Historically, society has relied on signatures to ensure authenticity. The Sumerians used signatures over 5000 years ago with intricate seals stamped in clay tablets to endorse their writings. Marks, stamps, and seals evolved into handwritten text as literacy became widespread, and references to signing documents appear throughout history.

On the Internet, we rely on digital signatures. A digital signature is a computer method (based on cryptography) of ensuring that an item wasn’t tampered after it was signed. Automated messages between websites can also be authenticated by digital signatures, but digital signatures are not widely used to certify the authorship of e-mails, social media posts, images, videos, etc.

The specter of AI forgery means that we need to act to make digital signatures de rigueur as a means of authentication of digital content. First, we need to certify signatures, which can be done by central authorities, or via more democratic computer methods such as encryption and blockchain.

Second, we need to make the acts of signing and verifying signatures as seamless as possible. Signing should be enabled by default in our email software, word processor, smartphone cameras, and in any production of digital content. Our browsers, social-media applications, and other media-reading software should highlight whether content is signed, and by whom. Finally, and perhaps most challenging, we need to promulgate the norm that any item that isn’t signed is potentially forged. We don’t accept checks that aren’t signed—the same should hold for digital content.

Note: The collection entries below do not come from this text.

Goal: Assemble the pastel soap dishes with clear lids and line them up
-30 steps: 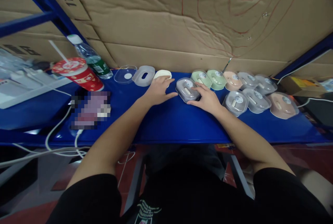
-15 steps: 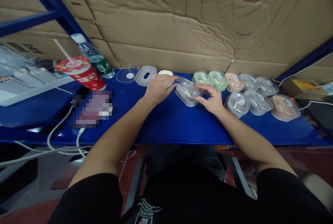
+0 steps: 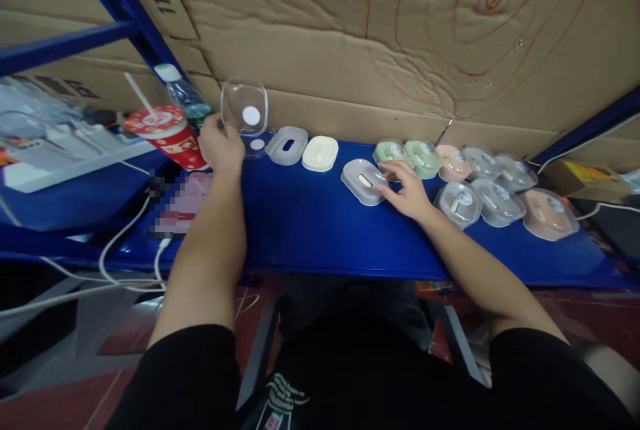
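At the far left of the table, my left hand [image 3: 223,143] is closed on the edge of a clear plastic lid [image 3: 244,102] with a round white sticker, raised upright. Another clear lid [image 3: 257,145] lies beneath it. My right hand [image 3: 407,191] grips the right edge of a small grey plastic box [image 3: 364,181] by thumb and fingertips. This box has a white pill-shaped piece on top and no clear cover. Between the hands lie a pale translucent cover [image 3: 287,146] with an oval slot and a cream box part [image 3: 321,153].
Several covered boxes in grey, green [image 3: 393,151] and peach [image 3: 549,213] stand in rows on the right. A red cup [image 3: 173,143] with a straw, a water bottle [image 3: 187,98] and a phone [image 3: 185,203] on a cable are at left. Cardboard [image 3: 320,30] walls the back.
My left hand has lifted the clear lid off the grey box and carried it left and up, above the other lid. My right hand stays at the grey box.
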Demonstrator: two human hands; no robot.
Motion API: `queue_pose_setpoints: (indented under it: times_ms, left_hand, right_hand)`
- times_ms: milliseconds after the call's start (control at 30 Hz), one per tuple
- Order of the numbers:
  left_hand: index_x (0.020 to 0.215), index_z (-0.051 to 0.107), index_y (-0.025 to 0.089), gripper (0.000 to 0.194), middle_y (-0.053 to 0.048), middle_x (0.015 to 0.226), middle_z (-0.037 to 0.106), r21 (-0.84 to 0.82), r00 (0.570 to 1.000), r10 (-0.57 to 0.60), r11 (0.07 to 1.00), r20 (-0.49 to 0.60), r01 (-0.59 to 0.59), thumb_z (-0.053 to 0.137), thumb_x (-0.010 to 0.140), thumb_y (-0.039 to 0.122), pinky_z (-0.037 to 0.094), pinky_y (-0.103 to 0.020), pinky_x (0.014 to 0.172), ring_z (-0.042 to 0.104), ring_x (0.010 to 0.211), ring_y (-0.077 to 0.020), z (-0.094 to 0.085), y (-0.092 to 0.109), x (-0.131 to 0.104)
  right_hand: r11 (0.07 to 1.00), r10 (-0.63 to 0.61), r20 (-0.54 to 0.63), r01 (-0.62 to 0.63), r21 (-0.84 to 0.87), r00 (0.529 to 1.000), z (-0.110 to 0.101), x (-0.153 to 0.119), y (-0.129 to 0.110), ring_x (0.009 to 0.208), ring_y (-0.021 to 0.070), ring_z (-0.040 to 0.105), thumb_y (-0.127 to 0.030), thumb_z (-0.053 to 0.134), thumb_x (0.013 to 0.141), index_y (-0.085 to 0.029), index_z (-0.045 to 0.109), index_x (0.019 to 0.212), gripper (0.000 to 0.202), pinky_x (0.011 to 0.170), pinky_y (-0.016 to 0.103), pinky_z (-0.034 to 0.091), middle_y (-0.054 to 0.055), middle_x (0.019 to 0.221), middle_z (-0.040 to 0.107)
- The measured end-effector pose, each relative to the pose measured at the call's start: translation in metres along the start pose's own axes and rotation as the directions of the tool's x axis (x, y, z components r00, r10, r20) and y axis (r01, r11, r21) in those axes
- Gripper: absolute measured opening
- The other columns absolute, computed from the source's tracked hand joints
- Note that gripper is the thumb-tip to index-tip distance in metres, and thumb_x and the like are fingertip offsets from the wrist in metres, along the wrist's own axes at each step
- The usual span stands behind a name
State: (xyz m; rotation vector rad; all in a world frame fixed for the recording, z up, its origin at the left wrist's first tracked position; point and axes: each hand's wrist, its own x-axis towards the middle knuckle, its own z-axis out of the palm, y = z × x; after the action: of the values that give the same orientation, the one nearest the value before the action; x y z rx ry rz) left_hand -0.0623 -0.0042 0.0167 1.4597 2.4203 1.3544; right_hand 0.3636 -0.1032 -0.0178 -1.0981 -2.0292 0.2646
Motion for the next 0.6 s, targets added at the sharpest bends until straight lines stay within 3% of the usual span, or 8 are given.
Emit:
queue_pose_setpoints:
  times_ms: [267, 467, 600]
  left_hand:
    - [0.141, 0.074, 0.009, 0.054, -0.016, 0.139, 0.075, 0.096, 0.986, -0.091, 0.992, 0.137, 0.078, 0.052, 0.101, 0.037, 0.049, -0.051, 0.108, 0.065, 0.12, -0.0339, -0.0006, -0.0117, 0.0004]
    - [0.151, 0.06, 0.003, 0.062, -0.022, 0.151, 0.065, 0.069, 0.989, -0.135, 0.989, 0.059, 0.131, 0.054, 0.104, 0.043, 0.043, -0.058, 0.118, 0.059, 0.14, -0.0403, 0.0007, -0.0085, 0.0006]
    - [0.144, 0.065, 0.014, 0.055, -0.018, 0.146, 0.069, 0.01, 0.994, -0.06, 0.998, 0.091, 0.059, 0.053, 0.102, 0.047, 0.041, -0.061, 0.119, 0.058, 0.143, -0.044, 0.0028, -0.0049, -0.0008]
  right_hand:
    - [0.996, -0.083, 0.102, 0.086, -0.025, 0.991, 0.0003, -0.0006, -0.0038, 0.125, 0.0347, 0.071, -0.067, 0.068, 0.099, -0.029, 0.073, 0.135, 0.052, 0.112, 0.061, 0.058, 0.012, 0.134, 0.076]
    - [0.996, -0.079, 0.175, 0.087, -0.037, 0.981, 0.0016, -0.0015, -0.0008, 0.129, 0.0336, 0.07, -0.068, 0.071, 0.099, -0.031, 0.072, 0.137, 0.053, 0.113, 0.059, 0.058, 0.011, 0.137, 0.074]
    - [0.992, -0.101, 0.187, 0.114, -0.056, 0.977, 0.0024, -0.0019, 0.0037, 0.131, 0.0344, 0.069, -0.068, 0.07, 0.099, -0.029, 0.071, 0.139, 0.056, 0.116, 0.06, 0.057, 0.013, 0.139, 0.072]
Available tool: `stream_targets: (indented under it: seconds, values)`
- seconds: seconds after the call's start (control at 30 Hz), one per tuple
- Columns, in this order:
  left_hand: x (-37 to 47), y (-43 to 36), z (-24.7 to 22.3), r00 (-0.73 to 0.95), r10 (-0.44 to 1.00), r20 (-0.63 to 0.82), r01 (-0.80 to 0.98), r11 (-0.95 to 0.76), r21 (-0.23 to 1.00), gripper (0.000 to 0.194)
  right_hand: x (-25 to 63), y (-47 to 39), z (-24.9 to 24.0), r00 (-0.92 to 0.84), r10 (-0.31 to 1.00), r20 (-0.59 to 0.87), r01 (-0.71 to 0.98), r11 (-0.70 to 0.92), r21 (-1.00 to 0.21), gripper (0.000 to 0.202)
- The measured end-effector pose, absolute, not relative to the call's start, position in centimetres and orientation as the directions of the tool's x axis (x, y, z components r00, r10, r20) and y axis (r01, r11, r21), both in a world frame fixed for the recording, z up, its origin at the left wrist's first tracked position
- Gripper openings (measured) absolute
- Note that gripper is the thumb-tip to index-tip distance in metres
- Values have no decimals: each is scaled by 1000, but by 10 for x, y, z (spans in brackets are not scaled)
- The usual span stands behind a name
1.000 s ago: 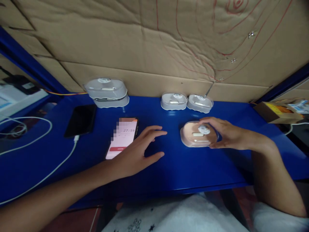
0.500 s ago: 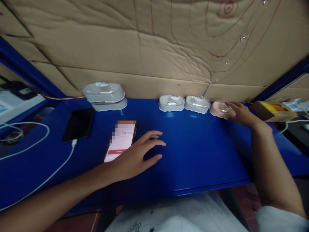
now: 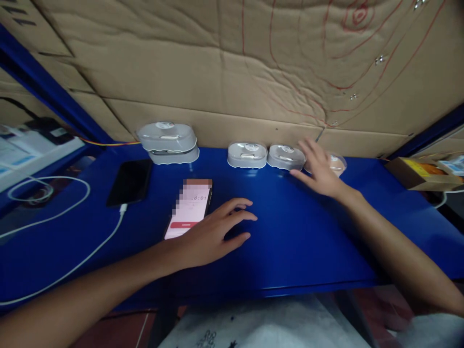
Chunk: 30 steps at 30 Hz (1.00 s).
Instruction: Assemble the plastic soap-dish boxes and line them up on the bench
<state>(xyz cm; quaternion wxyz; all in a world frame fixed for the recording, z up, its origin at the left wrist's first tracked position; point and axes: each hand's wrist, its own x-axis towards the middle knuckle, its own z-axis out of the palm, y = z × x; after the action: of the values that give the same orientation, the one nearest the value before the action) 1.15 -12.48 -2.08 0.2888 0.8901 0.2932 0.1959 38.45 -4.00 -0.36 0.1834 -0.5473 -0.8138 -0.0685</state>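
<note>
My left hand (image 3: 223,234) hovers low over or rests on the blue table, fingers apart and holding nothing. Beside it lies a phone with a lit screen (image 3: 192,205), partly covered by my wrist. At the back, my right hand (image 3: 321,171) has its fingers and thumb spread. It is in front of a pinkish oval case (image 3: 338,165), which it partly hides; contact is unclear. Its fingertips are close to the nearer of two grey oval cases with clear lids, the right grey case (image 3: 286,158). The left grey case (image 3: 247,155) sits alongside.
Two more grey cases (image 3: 170,142) are stacked at the back left. A dark phone (image 3: 129,182) lies there with a white charging cable (image 3: 103,253). A cardboard wall (image 3: 163,63) closes off the back. An open cardboard box (image 3: 413,174) stands at the right.
My right hand has moved left from the pinkish case's right end. The row of three cases has shifted left, closer to the stack. My left hand has stayed put; the view has turned slightly.
</note>
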Motion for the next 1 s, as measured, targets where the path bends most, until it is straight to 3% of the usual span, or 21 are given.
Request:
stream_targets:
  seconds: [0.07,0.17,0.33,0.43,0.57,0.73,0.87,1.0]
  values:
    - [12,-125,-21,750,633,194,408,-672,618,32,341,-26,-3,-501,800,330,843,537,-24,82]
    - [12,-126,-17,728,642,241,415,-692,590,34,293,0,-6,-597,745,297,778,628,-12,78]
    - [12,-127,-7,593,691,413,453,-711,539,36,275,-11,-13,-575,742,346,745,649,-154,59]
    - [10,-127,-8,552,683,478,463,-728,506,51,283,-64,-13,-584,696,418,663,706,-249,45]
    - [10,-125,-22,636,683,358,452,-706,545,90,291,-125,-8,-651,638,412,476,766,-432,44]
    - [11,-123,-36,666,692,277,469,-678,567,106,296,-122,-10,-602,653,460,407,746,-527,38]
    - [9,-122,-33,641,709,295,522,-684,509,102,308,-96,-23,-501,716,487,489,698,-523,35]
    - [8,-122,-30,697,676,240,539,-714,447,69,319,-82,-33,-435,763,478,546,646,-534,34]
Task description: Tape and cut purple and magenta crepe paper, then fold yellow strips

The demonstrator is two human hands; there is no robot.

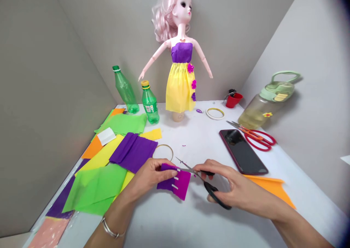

Of course, we want to preserve the option of anonymity so that digital signatures aren’t used to suppress dissent or discourage whistle blowers. Moreover, we want to allow for pseudonyms so that an author can choose to hide their identity but still be recognized as a particular individual or organization.

Digital signatures will not prevent a bot from masquerading as some person, but the signatures will stop the bot from impersonating you, and from disseminating content that you didn’t author in your name. The computer methods to support reliable digital signatures exist, but are not seamless enough for ubiquitous use. We need to jumpstart “zero click” digitally-signed emails, social-media posts, documents, images, videos, and even phone calls before it’s too late.